» **WHAT TO PRODUCE**: Copy all lines holding the word "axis" from the entries.

» **DATASET**:
* * *

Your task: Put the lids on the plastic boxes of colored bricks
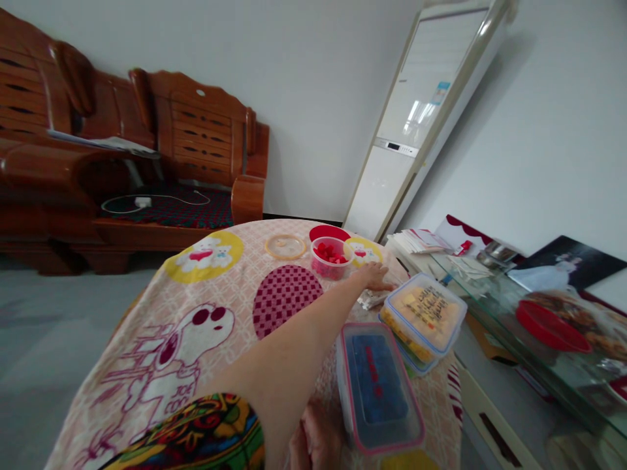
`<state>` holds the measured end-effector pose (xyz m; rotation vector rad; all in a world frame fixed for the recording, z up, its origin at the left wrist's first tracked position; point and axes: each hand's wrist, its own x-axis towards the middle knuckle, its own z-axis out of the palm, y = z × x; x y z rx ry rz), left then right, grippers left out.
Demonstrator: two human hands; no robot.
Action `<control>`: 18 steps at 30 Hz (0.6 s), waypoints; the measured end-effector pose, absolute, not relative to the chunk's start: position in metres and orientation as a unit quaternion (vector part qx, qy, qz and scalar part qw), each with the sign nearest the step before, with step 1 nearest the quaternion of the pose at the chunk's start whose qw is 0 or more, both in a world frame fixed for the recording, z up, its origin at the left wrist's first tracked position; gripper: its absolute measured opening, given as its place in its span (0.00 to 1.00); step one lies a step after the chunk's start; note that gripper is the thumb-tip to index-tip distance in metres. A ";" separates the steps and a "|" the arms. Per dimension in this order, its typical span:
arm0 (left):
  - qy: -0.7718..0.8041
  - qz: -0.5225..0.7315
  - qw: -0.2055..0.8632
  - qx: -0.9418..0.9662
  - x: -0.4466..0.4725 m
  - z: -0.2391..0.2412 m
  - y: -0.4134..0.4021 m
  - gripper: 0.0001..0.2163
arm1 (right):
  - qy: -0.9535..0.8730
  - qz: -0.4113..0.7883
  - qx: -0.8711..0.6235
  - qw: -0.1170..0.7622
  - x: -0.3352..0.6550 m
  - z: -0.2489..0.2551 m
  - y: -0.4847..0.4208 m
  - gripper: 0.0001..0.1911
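Observation:
My left arm stretches across the round table, and my left hand lies flat with fingers extended beside a crinkled clear wrapper. Just past it stands a small clear tub of red pieces, with a red lid behind it. To the hand's right is a lidded box of yellow pieces stacked on another box. My right hand rests at the bottom edge next to a pink-rimmed box of blue pieces; its fingers are cut off by the frame.
A cartoon-print cloth covers the table. A clear ring-shaped lid lies at its far side. A wooden sofa stands at the left, a tall white air conditioner behind, and a glass-topped cabinet with a red bowl at the right.

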<state>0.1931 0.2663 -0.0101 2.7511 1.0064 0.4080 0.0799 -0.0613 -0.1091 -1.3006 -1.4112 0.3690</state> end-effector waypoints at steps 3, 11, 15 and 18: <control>0.343 0.174 0.083 0.919 0.191 -0.004 0.260 0.29 | -0.593 0.163 -0.559 0.556 0.082 -0.110 -0.060 0.17; 0.416 0.361 0.073 0.831 0.106 0.014 0.259 0.21 | -0.627 0.199 -0.537 0.528 0.088 -0.109 -0.051 0.16; 0.414 0.330 0.070 0.845 0.049 -0.003 0.255 0.20 | -0.623 0.209 -0.533 0.533 0.088 -0.107 -0.050 0.14; 0.410 0.313 0.062 0.855 0.031 -0.011 0.250 0.20 | -0.616 0.215 -0.532 0.540 0.087 -0.106 -0.050 0.14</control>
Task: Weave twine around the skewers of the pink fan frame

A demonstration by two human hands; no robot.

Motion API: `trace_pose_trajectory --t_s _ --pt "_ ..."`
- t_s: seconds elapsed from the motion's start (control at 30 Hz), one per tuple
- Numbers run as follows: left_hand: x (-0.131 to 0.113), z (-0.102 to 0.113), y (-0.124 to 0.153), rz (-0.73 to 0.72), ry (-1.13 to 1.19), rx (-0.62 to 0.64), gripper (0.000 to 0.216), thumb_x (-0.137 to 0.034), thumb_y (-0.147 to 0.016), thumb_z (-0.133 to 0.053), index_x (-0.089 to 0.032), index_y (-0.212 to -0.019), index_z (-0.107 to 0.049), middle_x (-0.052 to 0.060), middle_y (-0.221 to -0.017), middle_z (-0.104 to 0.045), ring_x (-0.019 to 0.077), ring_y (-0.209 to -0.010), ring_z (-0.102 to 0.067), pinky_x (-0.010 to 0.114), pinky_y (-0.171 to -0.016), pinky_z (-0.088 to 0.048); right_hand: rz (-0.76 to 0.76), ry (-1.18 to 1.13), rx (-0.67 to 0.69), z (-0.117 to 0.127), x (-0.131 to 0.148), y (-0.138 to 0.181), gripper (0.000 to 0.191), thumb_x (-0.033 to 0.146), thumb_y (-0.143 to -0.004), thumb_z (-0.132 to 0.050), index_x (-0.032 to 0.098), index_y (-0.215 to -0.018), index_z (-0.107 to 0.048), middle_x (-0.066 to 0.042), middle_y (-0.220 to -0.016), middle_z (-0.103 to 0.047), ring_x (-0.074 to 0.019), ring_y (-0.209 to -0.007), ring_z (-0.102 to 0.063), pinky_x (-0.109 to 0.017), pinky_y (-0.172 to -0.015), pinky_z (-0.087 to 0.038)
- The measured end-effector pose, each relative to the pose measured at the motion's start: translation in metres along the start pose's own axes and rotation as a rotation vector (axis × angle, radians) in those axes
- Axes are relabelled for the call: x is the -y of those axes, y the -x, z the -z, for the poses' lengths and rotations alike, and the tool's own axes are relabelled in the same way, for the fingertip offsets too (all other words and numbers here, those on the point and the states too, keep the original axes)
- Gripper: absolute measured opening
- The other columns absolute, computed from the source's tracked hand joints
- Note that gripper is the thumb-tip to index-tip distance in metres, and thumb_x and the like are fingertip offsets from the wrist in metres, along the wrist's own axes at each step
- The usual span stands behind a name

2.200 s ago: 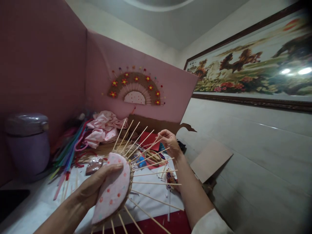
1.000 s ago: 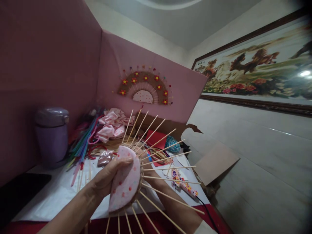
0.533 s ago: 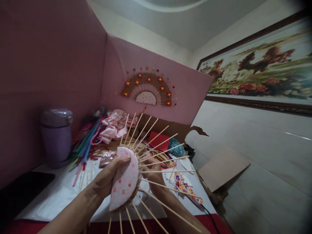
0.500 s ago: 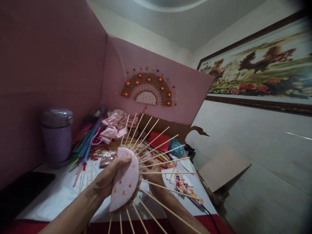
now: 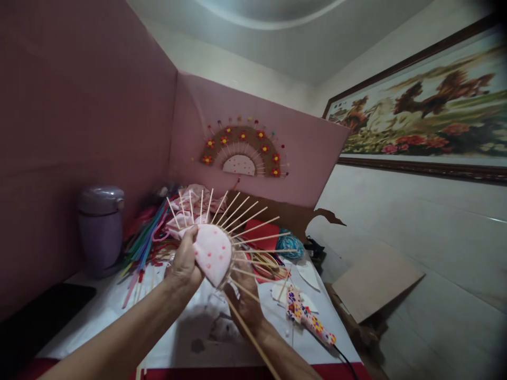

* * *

» **THE ANSWER**:
`<state>` holds the measured end-effector pose (xyz m; rotation vector rad; all in a world frame fixed for the recording, z up, its origin at the left wrist's first tracked position; point and axes: each hand's wrist, its own x-axis towards the middle knuckle, its own z-axis out of the palm, y = z × x; x y z rx ry rz), left then right, grippers left out.
- The measured end-effector pose, each relative to the pose measured at the motion's start: translation in metres along the start pose's own axes and rotation as a rotation vector (axis × angle, radians) in those axes

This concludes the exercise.